Benchmarks
View SourceExArrow ships a Benchee-based benchmark suite in bench/ that highlights its
zero-copy streaming advantage over row-oriented alternatives.
Running locally
Benchee and its formatters are declared as :dev-only dependencies, so
MIX_ENV=dev is required. Set EX_ARROW_BUILD=1 the first time to ensure
the NIF is compiled from source.
# Single suite
MIX_ENV=dev mix run bench/ipc_read_bench.exs
# All suites in sequence (HTML reports written to bench/output/)
MIX_ENV=dev mix run bench/run_all.exs
# Convenience alias defined in mix.exs
MIX_ENV=dev mix bench
After each run the console prints a full statistics table. Three files are
also written per suite inside bench/output/:
| File pattern | Contents |
|---|---|
*.html | Interactive Benchee chart — open in any browser |
*.json | Raw numbers for scripting or CI upload |
Benchmark suites
IPC read (bench/ipc_read_bench.exs)
Compares two access patterns for reading Arrow IPC data:
- stream_handle — open the stream and keep the opaque NIF reference. Column data stays in Rust memory; the BEAM holds one word.
- materialise — pull every record batch into BEAM as
ExArrow.RecordBatchstructs. Shows the full cost when callers need random access to all batches. - from_file — same patterns but starting from a memory-mapped file rather than a pre-loaded binary.
The stream-handle path is the recommended pattern for forwarding pipelines
because downstream consumers (Flight do_put, ADBC bind) accept the
native reference directly.
IPC write (bench/ipc_write_bench.exs)
Measures serialisation throughput for Arrow IPC output:
- to_binary — write batches to an in-memory binary using the Arrow stream format.
- to_file — write the same batches to a temp file (IPC file format).
- term_to_binary — baseline: Erlang's built-in serialiser on an equivalent row-oriented list of maps.
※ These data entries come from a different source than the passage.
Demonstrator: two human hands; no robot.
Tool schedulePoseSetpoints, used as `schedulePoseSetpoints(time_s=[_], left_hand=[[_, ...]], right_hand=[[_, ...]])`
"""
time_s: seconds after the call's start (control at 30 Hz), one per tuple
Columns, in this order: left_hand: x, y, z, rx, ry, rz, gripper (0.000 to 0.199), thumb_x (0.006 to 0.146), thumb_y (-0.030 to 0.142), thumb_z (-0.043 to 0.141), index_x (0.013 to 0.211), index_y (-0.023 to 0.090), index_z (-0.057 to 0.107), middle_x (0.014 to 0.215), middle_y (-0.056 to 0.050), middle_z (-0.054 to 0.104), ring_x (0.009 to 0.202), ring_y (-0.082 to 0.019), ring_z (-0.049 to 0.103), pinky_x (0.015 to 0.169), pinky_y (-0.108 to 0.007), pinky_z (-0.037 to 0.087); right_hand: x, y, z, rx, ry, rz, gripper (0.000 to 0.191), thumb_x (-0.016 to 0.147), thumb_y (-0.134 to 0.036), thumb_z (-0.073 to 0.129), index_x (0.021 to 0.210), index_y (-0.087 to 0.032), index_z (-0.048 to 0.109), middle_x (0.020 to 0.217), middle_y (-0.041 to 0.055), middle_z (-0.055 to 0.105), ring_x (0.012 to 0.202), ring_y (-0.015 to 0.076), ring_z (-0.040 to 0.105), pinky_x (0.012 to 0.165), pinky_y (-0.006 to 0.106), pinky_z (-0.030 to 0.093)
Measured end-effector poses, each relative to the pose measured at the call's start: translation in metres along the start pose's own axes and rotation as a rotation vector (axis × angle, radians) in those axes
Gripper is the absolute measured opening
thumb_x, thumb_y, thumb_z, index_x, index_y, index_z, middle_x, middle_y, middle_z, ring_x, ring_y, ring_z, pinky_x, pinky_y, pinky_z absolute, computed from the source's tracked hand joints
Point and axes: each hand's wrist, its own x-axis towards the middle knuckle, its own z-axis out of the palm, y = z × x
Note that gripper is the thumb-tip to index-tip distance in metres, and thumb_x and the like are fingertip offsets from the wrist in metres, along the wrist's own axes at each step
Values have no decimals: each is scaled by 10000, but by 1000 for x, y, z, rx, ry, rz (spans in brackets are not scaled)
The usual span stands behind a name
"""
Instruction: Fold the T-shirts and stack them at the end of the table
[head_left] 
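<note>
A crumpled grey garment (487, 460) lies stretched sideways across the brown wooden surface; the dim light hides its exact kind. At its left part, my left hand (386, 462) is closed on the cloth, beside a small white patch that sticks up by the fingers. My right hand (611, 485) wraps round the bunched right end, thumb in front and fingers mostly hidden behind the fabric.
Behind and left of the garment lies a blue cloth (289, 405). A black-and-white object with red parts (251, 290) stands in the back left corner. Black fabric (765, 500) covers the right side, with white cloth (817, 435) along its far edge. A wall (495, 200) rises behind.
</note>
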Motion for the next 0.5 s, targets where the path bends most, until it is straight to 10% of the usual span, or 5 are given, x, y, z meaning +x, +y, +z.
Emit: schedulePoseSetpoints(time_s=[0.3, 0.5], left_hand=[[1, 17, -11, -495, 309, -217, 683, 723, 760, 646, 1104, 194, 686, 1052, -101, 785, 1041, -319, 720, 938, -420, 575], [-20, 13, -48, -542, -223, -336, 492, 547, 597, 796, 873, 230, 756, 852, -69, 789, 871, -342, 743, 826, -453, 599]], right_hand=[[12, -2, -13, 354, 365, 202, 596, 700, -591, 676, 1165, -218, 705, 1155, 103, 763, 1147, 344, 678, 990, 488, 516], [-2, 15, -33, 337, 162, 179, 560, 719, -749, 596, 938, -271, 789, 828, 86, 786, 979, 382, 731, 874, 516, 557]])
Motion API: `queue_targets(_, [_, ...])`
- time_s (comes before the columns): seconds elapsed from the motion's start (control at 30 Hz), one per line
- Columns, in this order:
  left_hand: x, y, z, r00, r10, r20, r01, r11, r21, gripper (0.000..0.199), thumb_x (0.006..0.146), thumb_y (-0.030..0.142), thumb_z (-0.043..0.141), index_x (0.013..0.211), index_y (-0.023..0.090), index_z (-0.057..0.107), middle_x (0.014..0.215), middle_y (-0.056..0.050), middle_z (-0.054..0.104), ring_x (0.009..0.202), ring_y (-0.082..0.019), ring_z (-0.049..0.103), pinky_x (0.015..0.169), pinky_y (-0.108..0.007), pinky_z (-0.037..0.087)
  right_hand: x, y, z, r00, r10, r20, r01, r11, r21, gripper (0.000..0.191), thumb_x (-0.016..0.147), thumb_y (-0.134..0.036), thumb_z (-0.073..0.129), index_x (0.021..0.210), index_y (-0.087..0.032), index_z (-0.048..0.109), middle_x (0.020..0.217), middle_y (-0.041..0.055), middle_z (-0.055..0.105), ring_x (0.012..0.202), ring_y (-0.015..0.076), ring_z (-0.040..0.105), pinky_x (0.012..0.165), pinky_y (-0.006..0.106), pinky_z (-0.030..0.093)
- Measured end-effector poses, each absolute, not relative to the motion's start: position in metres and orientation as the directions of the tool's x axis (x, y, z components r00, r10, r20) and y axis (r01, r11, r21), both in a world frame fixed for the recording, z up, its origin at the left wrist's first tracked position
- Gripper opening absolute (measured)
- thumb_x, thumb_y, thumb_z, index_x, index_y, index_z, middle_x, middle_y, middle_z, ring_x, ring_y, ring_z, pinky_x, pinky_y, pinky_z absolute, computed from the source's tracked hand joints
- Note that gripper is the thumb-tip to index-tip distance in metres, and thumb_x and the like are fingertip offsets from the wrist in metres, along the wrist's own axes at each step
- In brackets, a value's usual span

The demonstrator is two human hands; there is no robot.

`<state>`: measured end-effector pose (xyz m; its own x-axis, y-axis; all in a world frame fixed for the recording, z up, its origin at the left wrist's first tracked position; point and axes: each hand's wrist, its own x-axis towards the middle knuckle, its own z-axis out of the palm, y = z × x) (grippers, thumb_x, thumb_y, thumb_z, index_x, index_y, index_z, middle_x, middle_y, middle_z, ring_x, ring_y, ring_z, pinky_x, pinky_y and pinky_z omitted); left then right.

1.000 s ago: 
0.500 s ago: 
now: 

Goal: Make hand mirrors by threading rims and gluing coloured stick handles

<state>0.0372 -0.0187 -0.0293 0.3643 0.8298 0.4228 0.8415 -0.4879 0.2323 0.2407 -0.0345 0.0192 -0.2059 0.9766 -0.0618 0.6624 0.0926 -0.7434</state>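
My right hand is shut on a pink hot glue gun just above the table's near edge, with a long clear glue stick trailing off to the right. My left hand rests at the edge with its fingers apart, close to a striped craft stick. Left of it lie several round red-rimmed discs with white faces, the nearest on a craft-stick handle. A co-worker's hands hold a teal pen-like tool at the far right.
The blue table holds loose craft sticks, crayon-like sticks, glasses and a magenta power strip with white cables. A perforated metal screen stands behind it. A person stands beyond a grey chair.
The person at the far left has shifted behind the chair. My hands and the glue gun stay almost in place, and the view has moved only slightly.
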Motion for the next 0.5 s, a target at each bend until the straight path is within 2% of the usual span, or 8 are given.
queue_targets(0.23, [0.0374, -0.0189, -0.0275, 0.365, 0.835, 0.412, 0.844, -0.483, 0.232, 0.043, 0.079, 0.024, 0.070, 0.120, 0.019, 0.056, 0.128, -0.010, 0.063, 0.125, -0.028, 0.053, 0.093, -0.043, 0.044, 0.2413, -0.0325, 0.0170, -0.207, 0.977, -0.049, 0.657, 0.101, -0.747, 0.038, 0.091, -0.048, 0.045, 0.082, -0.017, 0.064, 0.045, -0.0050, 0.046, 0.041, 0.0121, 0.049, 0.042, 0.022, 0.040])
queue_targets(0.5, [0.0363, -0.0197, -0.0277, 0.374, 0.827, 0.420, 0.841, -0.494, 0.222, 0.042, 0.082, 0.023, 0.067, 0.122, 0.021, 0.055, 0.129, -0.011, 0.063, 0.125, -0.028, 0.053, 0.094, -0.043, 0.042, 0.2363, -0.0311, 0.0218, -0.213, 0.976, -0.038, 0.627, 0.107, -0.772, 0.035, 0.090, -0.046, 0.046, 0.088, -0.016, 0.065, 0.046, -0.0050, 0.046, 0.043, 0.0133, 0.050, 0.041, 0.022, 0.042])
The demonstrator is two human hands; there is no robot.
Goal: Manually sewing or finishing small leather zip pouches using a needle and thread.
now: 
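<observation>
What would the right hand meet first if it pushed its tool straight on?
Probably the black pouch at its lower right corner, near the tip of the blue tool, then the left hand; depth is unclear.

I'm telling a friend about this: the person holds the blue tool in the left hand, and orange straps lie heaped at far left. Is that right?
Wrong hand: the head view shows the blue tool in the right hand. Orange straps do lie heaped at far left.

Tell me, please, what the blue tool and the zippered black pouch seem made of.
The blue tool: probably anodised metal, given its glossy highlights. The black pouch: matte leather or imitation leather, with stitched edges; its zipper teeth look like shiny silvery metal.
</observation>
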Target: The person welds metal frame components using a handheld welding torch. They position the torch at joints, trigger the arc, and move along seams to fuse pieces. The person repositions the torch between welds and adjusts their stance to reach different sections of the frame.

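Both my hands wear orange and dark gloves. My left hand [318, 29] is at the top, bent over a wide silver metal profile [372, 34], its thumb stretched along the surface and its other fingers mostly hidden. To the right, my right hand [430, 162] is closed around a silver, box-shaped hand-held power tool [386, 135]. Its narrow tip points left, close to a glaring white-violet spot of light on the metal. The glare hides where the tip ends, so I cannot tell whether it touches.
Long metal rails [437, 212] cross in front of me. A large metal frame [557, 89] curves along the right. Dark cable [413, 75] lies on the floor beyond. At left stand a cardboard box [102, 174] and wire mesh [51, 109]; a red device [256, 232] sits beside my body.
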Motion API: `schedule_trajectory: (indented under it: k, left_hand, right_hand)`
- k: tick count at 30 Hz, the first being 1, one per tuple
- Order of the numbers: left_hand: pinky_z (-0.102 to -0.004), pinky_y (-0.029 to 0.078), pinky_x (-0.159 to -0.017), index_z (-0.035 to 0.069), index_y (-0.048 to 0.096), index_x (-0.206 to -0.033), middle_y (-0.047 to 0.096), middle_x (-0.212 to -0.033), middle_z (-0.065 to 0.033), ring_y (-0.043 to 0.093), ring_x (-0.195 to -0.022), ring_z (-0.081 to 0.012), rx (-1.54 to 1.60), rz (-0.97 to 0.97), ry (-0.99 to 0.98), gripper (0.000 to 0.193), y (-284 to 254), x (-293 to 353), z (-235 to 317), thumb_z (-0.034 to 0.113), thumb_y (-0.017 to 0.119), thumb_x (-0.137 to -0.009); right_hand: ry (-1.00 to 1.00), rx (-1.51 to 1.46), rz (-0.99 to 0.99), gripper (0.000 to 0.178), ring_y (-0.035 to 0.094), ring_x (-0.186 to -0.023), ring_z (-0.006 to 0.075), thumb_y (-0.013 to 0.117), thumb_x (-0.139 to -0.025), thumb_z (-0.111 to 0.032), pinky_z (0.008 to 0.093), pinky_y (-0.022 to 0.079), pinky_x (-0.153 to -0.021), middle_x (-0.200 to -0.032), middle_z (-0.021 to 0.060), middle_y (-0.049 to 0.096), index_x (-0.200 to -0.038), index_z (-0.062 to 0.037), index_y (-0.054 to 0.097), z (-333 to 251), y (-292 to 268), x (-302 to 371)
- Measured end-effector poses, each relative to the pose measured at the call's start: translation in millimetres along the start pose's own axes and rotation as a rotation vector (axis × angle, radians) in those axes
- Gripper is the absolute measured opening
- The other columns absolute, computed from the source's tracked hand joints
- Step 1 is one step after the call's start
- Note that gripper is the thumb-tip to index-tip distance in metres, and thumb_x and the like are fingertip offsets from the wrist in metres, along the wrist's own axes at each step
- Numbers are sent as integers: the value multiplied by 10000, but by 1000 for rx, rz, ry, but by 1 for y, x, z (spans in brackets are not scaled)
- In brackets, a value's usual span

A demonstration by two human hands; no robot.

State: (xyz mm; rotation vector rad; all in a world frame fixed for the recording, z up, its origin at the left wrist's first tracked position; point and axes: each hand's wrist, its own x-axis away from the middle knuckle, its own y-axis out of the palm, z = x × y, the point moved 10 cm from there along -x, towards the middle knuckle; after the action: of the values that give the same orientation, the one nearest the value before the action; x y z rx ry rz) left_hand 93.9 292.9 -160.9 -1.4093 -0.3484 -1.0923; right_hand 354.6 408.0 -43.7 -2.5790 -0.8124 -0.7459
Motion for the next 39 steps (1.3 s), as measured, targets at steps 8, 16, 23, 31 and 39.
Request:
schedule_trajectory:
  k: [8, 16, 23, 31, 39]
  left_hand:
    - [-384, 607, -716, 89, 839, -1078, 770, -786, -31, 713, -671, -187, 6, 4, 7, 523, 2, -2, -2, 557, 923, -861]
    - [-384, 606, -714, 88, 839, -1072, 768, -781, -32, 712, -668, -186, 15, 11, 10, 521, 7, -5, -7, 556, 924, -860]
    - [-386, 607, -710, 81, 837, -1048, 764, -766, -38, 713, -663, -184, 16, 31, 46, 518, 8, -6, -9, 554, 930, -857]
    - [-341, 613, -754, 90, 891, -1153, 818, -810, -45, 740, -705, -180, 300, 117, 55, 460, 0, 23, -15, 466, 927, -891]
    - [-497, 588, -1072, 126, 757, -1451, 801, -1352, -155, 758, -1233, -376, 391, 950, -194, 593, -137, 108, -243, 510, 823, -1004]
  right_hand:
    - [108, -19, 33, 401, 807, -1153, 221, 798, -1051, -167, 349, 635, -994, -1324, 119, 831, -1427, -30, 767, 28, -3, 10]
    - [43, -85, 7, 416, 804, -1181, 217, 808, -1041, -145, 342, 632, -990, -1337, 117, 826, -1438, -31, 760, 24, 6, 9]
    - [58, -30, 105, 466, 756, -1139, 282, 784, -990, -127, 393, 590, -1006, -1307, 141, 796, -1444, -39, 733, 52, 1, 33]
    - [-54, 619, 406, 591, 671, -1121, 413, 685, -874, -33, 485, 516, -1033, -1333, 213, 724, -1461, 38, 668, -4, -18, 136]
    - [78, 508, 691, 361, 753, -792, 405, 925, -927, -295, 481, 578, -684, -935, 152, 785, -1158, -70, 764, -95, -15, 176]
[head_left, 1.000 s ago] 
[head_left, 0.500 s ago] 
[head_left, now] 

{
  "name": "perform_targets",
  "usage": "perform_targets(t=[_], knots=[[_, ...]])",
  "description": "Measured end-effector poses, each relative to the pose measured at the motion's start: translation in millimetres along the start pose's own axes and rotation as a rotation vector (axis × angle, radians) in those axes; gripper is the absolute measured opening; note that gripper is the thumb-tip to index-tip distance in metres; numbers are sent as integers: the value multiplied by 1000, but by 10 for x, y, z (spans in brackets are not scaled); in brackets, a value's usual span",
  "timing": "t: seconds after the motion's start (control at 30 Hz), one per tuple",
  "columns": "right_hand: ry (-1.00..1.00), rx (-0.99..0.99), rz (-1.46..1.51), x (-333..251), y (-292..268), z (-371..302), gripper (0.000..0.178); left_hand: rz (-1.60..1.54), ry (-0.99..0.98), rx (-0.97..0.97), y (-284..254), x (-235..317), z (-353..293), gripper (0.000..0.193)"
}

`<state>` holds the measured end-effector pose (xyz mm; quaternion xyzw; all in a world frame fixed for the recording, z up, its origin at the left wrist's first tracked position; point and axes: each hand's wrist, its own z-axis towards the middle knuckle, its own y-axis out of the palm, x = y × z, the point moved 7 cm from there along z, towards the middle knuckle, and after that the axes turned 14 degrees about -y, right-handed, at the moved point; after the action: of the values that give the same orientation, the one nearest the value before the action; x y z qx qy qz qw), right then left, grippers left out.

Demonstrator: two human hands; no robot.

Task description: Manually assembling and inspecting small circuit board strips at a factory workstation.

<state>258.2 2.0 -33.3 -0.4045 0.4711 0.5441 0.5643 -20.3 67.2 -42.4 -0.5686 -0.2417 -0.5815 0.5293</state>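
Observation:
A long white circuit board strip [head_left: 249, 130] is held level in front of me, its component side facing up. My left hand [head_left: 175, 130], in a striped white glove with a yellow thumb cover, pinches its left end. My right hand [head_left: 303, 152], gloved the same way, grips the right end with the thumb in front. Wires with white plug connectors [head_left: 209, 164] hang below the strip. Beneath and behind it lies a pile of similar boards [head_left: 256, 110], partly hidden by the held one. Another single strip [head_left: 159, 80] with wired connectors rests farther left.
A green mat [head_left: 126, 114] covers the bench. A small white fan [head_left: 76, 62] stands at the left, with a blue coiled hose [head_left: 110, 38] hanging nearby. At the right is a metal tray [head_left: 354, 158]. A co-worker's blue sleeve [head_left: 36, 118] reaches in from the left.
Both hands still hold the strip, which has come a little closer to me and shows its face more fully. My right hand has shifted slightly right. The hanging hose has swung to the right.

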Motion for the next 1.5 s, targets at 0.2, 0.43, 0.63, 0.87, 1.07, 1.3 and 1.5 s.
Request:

Flight (bench/flight_bench.exs)
Measures Arrow Flight round-trip latency using a built-in in-process server (no external process needed). Scenarios:
do_put— upload 10 record batches via the client.do_get— download a previously uploaded stream and collect all batches.do_getstream handle only — receive the stream reference without pulling batches into BEAM.- Full
roundtrip—do_putfollowed immediately bydo_get. list_flights— metadata-only request; no data transfer.
Key insight: ExArrow Flight transfers Arrow buffers end-to-end without converting to or from any BEAM binary term. The BEAM process is never on the hot path for column data.
ADBC stream (bench/adbc_bench.exs)
Isolates the cost of the ExArrow ADBC streaming layer (independent of database round-trip time):
- open ipc stream — create the native stream handle only.
- schema peek — read schema metadata without consuming any batches.
- collect all batches — pull every batch into BEAM; equivalent to what
Ecto.Repo.streamdoes row-by-row but at the batch level. - Enum.map baseline — pure-BEAM list construction for reference.
ADBC drivers (SQLite, PostgreSQL, etc.) are optional dependencies and are not guaranteed to be present. The IPC stand-in measures identical streaming overhead; only the database round-trip is excluded.
End-to-end pipeline (bench/pipeline_bench.exs)
Benchmarks the full zero-copy pipeline:
IPC file on disk → ExArrow stream handle → Flight do_putScenarios:
- file → Flight — read from a file and upload via Flight without materialising column data in the BEAM heap.
- binary → Flight — same starting from a pre-loaded binary.
- materialise → Flight — read the file, collect every batch into BEAM first, then upload. Shows the overhead of materialisation.
Published results
Benchmark results from every push to main are stored in the gh-pages
branch and displayed as a trend chart at:
https://thanos.github.io/ex_arrow/dev/bench/
The GitHub Actions workflow (.github/workflows/benchmarks.yml) also:
- Posts a PR comment when any scenario regresses more than 20% relative to the previous baseline.
- Uploads the HTML reports as a workflow artifact (7-day retention).
GitHub Actions workflow
The workflow is defined in .github/workflows/benchmarks.yml. It:
- Checks out the repository and installs Elixir, OTP, and Rust.
- Restores the Cargo and Mix build caches.
- Runs each benchmark suite with
MIX_ENV=dev mix run bench/<suite>.exs. - Merges the individual JSON outputs into
bench/output/merged.json. - Calls
benchmark-action/github-action-benchmarkto push the results to thegh-pagesbranch and, optionally, post an alert comment on the PR.
To trigger it manually use the Run workflow button in the GitHub Actions
tab (workflow_dispatch).